Ford currently manufactures those automobiles at its plant in Wayne, Michigan, where it employs some 4,400 workers. The company began laying off 700 workers at the Wayne plant in June:
The company's decision sets a potentially combative tone just days before contract talks are scheduled to begin and runs counter to Ford's normal approach to negotiations, which is to emphasize its ability to cooperate with the union. The United Auto Workers union formally opens negotiations with GM on Monday, Fiat Chrysler Automobiles on Tuesday and Ford the following week.
"It's very, very unusual," UAW Vice President Jimmy Settles says, adding that workers were upset when they were briefed on the news on Thursday. "You never feel good about that kind of information. But I am very, very confident that there will be a replacement product that we will secure for the plant."
Industry analyst Dave Sullivan of AutoPacific called it a "a power move before negotiations start ... Before today, Ford didn't really have anything to negotiate on. The UAW had the upper hand. Now Ford has wiggle room to negotiate for jobs and products."
Ford already makes its U.S.-sold Fiesta subcompact cars in Mexico. With its low labor costs and bilateral trade pacts, Mexico is becoming a hub for auto manufacturing. Honda and Mazda already are making small cars there and Toyota plans to move its Corolla compact operations there soon. Eighteen foreign-owned auto plants are operating in Mexico now, and five more are under construction. A fifth of all cars sold in North America are made in Mexico.

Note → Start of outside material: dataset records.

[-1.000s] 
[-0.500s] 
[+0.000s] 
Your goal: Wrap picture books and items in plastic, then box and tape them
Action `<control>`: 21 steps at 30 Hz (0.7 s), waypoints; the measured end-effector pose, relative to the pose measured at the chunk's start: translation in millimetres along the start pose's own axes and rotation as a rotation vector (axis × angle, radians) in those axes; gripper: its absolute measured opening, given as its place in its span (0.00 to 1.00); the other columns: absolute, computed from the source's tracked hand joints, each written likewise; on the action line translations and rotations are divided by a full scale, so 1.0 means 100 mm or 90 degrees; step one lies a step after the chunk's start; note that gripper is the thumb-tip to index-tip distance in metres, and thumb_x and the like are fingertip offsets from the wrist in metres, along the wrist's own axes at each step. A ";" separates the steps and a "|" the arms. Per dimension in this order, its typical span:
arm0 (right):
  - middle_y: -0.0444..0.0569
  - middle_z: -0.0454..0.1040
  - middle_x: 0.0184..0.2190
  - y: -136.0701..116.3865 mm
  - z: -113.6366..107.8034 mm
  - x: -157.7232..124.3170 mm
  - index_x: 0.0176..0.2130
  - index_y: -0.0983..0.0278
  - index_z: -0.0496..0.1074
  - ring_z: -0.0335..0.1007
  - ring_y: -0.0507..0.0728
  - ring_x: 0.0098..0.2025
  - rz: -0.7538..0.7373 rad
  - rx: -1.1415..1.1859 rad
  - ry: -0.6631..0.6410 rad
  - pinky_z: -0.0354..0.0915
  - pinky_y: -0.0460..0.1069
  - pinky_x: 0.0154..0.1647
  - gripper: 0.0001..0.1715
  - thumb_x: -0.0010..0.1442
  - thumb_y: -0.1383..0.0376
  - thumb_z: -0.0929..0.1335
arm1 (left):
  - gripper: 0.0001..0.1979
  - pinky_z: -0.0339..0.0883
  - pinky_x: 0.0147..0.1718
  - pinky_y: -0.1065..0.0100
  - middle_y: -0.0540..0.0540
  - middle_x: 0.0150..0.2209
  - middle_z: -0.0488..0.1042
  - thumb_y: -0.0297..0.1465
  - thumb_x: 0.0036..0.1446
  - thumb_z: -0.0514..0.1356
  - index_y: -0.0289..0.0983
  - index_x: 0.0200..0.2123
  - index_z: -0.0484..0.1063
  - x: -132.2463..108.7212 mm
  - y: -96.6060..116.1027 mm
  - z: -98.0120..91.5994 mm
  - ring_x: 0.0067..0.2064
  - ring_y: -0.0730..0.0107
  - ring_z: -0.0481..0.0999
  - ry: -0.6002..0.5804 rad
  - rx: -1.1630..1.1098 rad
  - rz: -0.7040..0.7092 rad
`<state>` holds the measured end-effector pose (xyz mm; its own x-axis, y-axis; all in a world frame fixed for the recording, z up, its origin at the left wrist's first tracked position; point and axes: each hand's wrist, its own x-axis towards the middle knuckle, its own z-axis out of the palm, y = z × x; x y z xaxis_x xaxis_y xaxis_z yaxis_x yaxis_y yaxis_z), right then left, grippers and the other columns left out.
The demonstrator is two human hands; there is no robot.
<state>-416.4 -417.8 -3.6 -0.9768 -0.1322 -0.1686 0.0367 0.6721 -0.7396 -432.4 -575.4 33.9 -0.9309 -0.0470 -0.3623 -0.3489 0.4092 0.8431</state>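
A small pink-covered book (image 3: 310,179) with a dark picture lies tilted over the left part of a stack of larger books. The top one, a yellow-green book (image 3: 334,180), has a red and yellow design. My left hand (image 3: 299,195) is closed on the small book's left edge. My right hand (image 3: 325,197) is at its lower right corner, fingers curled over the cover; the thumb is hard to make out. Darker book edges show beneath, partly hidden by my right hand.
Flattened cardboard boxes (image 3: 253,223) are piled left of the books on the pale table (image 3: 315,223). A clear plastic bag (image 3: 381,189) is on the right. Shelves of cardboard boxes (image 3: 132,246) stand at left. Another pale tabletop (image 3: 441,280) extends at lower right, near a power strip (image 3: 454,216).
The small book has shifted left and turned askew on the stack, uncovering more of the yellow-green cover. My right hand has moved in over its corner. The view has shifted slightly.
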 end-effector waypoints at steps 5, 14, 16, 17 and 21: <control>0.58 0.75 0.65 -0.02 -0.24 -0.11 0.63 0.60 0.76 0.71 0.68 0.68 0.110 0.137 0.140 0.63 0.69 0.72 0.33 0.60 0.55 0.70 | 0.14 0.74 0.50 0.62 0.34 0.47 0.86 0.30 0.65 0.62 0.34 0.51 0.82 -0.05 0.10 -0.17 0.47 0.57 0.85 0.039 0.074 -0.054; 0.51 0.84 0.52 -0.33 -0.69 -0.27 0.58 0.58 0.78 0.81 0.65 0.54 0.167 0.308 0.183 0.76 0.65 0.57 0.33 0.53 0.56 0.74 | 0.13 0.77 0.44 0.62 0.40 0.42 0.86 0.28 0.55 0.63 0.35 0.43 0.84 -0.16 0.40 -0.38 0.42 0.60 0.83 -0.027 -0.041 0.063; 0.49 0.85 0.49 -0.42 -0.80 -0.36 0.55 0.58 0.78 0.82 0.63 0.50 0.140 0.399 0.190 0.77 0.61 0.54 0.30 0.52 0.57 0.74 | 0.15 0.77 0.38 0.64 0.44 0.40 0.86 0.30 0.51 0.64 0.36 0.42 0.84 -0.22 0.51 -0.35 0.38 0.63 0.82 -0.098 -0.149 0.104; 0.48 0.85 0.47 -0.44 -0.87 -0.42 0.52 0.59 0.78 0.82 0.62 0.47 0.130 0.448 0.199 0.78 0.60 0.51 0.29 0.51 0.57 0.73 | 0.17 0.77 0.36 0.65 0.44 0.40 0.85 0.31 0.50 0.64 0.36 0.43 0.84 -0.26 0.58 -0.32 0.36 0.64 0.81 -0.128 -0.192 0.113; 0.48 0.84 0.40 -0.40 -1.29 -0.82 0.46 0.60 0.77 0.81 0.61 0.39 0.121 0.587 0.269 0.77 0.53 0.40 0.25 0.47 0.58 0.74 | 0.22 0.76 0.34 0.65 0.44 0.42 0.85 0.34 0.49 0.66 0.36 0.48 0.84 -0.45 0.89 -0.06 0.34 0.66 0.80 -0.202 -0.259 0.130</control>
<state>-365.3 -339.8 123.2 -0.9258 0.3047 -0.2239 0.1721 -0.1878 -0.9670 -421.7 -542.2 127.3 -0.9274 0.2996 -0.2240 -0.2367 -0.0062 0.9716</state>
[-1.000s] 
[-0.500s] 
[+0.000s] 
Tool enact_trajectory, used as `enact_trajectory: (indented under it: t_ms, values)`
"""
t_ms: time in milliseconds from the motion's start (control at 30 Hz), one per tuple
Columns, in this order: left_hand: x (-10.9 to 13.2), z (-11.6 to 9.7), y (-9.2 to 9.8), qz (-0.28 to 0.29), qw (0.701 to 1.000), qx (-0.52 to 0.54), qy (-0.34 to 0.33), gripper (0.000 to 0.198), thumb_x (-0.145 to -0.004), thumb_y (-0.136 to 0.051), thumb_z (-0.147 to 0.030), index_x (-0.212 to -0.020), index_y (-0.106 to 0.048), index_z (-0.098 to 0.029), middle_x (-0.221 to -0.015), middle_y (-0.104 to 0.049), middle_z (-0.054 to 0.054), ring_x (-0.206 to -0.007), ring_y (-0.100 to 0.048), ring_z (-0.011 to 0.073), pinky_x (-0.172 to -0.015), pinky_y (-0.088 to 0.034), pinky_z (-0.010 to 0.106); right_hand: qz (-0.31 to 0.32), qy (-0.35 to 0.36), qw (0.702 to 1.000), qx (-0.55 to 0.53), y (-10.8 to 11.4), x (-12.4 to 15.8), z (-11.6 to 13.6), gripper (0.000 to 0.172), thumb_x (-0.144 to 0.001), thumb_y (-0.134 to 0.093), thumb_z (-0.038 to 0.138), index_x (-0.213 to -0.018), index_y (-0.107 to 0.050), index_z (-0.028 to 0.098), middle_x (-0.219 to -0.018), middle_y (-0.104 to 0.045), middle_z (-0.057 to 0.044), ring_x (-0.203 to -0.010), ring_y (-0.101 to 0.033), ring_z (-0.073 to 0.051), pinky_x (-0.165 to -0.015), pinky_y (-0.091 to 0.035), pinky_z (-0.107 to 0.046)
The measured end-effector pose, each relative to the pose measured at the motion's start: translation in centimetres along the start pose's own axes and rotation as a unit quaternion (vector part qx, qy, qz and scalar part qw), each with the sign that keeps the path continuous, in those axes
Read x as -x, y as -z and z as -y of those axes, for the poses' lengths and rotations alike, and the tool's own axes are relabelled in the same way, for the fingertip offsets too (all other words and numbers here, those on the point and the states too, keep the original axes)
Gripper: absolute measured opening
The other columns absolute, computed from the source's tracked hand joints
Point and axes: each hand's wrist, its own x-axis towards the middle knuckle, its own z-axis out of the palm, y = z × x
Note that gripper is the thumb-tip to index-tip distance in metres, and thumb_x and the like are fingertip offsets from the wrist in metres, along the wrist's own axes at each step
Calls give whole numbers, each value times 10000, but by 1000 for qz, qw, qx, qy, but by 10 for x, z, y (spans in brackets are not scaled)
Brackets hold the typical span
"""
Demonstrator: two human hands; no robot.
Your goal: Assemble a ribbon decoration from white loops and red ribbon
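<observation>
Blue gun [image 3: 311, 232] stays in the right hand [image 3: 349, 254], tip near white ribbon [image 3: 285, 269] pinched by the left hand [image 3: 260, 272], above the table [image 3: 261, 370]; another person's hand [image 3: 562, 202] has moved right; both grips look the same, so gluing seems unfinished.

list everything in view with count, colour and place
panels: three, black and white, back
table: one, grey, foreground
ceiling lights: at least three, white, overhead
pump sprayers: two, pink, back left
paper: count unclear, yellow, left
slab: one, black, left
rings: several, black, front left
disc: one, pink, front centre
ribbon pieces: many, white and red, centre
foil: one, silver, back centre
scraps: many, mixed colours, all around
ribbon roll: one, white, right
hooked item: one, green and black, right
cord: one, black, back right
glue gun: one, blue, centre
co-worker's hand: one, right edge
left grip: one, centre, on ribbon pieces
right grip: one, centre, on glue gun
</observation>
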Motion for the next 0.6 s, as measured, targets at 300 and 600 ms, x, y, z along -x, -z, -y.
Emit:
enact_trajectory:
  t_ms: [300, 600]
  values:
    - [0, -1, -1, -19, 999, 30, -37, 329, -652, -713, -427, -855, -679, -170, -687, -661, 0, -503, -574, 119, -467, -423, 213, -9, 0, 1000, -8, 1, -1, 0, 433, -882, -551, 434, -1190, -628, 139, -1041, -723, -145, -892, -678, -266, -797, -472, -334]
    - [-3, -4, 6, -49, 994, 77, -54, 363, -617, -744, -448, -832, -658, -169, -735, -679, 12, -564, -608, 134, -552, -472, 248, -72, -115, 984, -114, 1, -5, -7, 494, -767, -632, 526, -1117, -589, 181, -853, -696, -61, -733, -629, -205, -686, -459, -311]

The country
has seen a 40 percent increase in auto jobs since 2008, to 675,000. The U.S. increase has been 15 percent, to 900,000.
Head below the fold for more.
Christina Rogers and John D. Stoll report:
The loss of Focus production move deals a blow to the Obama administration’s attempt to encourage U.S. auto makers to make more fuel efficient vehicles domestically. [...]
Ford received a $5.9 billion U.S. loan commitment to retool 11 factories in five states to deliver fuel-efficient technologies. The loan was credited with creating or saving 33,000 jobs and covered hundreds of millions of dollars’ worth of work performed to convert the Wayne, Mich., plant from SUVs such as the Lincoln Navigator to constructing small cars, electric vehicles and hybrids.
How many U.S. workers will ultimately get screwed by the move is unknown. That could depend a great deal on how successful the UAW is in the coming negotiations. Up until now, the chief issues for the union in the contract talks are the continuing discontent over entry-level pay for new autoworkers—$19 an hour, $9 less than what it was before the Great Recession—job security and product guarantees. The union is also greatly concerned about U.S. automakers' foreign investments compared to what they are investing in the United States since past investments have seen hundreds of thousands of automaking jobs vanish.